**WHAT YOU NEED TO DO:** An exact copy of the data is required, with no pictures in it.

**DATA SHOWN:**

####################

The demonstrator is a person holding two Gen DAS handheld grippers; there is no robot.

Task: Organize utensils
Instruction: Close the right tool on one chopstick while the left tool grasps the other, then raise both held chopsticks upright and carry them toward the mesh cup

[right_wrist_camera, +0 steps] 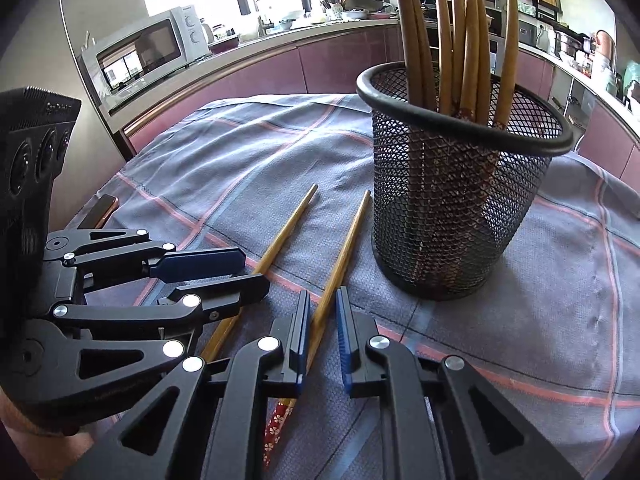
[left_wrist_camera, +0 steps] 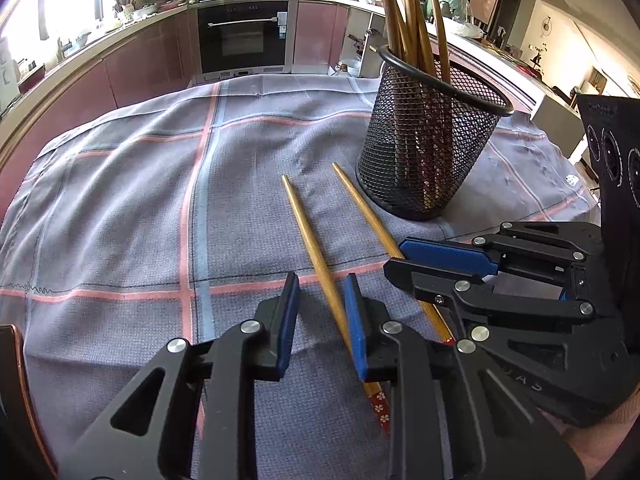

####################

**WRITTEN RESPONSE:**
The demonstrator is a person holding two Gen DAS handheld grippers; there is no robot.

Task: Organize utensils
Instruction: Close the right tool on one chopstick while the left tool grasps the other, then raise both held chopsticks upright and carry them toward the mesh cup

[right_wrist_camera, +0 steps] 
[left_wrist_camera, +0 steps] 

There is no more to this output.